Viven juntos. La camarada Arlette, aunque no te lo creas, se ha convertido en una persona influyente, de cama y mesa con los comandantes.
—Para el MIR es cojonudo —dije yo.
—Pero, para ti, una mierda —me dio otra palmada Paúl—. Maldita sea el tener que darte esta noticia, mi viejo. Pero, era mejor que lo supieras, ¿no? Bueno, el mundo no se va a acabar. Además, París está lleno de hembras del carajo. Mira, nomás.
Después de intentar algunas bromas, sin el menor éxito, le pregunté a Paúl por la camarada Arlette.
—Como compañera de un comandante de la revolución no le falta nada, supongo —se escabulló—. ¿Es eso lo que quieres saber? ¿O si está más rica o más fea que cuando pasó por aquí? Igual, creo. Un poco más quemadita por el sol del Caribe. Tú ya sabes, a mí ella nunca me pareció cosa del otro mundo. En fin, no pongas esa cara que no es para tanto, mi viejo.

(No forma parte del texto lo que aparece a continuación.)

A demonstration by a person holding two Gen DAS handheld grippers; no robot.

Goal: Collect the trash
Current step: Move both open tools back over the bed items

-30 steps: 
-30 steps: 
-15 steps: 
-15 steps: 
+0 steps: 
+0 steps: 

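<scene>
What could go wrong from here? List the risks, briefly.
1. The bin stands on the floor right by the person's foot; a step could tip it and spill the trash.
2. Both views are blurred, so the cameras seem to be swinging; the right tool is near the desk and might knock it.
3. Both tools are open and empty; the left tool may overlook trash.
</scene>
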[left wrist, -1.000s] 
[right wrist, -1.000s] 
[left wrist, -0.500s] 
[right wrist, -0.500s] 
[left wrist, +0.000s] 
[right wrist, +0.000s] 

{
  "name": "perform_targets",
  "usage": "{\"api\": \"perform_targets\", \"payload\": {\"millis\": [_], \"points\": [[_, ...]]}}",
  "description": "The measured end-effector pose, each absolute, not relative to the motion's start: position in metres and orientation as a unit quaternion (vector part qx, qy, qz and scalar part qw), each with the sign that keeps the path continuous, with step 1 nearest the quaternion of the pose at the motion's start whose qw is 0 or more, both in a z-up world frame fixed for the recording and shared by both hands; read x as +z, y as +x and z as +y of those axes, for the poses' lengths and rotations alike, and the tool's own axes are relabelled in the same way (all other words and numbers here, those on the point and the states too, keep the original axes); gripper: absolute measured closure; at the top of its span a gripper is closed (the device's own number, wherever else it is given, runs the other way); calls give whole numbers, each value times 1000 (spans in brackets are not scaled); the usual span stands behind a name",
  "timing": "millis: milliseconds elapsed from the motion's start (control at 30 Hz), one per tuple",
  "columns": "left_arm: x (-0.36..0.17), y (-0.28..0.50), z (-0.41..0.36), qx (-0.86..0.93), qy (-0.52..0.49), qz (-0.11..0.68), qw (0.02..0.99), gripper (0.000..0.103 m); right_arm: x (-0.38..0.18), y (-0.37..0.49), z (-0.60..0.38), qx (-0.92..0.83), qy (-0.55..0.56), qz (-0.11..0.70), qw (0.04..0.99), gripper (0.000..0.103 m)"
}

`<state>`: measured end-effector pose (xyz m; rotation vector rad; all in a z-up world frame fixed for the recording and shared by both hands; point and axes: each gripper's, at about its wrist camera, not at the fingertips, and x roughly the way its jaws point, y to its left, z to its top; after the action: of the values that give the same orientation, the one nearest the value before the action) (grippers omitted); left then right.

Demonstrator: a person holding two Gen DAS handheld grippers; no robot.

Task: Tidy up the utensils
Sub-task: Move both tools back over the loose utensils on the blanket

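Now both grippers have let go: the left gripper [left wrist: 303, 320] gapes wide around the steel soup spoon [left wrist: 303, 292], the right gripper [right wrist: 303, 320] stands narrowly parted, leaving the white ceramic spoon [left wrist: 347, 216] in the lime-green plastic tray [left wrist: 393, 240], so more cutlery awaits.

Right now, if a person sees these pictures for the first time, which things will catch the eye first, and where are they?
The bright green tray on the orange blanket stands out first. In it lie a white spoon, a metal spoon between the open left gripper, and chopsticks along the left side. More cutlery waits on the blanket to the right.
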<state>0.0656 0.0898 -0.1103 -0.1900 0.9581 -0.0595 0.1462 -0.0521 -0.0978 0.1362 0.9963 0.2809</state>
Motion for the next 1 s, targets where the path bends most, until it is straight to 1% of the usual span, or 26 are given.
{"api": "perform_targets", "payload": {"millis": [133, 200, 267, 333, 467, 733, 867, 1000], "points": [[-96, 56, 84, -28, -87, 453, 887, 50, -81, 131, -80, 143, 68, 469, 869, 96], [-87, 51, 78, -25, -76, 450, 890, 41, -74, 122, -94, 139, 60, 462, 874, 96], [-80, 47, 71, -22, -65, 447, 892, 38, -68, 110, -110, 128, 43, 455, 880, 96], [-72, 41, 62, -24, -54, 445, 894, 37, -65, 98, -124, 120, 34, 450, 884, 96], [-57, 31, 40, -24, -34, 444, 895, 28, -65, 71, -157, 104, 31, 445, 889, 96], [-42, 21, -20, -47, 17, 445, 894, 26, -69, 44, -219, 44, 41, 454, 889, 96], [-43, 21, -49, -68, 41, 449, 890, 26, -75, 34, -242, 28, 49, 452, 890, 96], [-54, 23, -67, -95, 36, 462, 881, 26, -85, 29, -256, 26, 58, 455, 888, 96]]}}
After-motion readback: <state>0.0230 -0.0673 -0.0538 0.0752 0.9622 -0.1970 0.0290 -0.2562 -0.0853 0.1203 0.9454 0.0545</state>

Muchas veces, en los días, semanas y meses que siguieron a aquel encuentro con Paúl, traté de imaginarme a la chilenita convertida en la pareja del comandante Chacón, vestida de guerrillera y con una pistola en la cintura, boina azul y botas, alternando con Fidel y Raúl Castro en los grandes desfiles y manifestaciones de la revolución, haciendo trabajo voluntario los fines de semana y sudando la gota gorda en los cañaverales mientras sus pequeñas manos de dedos delicados hacían esfuerzos para sostener el machete, y, acaso, con esa facilidad para la metamorfosis fonética que yo le conocía, hablando ya con la musiquita demorada y sensual de los caribeños. La verdad, no conseguía adivinarla en su nuevo papel: su figurita se me escurría como si fuera líquida. ¿Se habría enamorado del tal comandante? ¿O había sido éste un instrumento para librarse del entrenamiento guerrillero y, sobre todo, del compromiso con el MIR para ir luego a hacer la guerra revolucionaria en el Perú? No me hacía nada bien pensar en la camarada Arlette, cada vez sentía como si se me abriera una úlcera en la boca del estómago. Para evitarlo, algo que conseguí sólo a medias, me entregué a mis clases de ruso y de interpretación simultánea con verdadero ahínco, todos los períodos en que el señor Charnés, con quien hice excelentes migas, no me ofrecía un contrato. Y a la tía Alberta, a quien en una carta había cometido la debilidad de confesarle que estaba enamorado de una chica llamada Arlette y que siempre me pedía una foto de ella, le conté que habíamos roto, que se olvidara del asunto para siempre.